Now that Iran, the P5+1 (China, France, Russia, United Kingdom, United States—plus Germany), and the European Union have agreed to a landmark comprehensive nuclear agreement, a significant impact on both the economy of Iran and global markets is expected. Not only will the energy sector be particularly affected, but it is also anticipated that the economic impact of a partial lifting of sanctions will perpetuate the energy sector into a wide range of industries including consumer products, food and beverage, apparel, pharmaceuticals, tobacco, etc… Iran is a strong emerging market with over 80 million consumers, and is ranked the 2nd largest economy in the Middle East and North Africa region behind Saudi Arabia. The resulting boom is expected to create billions of dollars worth of business for both local and foreign companies.

What are the implications of the prospective lifting of sanctions on IP?

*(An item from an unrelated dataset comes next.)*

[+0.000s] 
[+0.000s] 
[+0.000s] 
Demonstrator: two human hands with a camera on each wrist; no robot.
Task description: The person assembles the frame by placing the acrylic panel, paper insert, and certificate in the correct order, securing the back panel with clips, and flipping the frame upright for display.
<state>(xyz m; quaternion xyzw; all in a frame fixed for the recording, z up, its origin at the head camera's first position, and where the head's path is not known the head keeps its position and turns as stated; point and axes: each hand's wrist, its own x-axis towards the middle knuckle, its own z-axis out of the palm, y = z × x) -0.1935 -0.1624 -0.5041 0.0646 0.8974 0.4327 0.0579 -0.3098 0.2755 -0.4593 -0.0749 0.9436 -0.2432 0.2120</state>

Although the US and EU sanctions programs currently in place allow individuals and entities to perform IP-related transactions, with the lifting of sanctions in Iran, many businesses will look to expand their operations into the country with a growing need for establishing tailored local IP protection strategies.  Therefore, in the coming weeks and months, brand owners should start reviewing and assessing their existing trademark portfolio in the country in order to ensure that their portfolio management strategies are aligned with the overall business strategy.  A trademark audit in Iran should now be a priority for different reasons including: (1) revealing significant gaps in protection so that remedial steps may be taken, (2) identifying applications and registrations that are no longer aligned with the business and determining the appropriate actions to take, and (3) uncovering potential risks, such as infringement, before they materialize.  Now is also the best time to monitor the marketplace to identify third party infringements which were difficult to control during the boycott.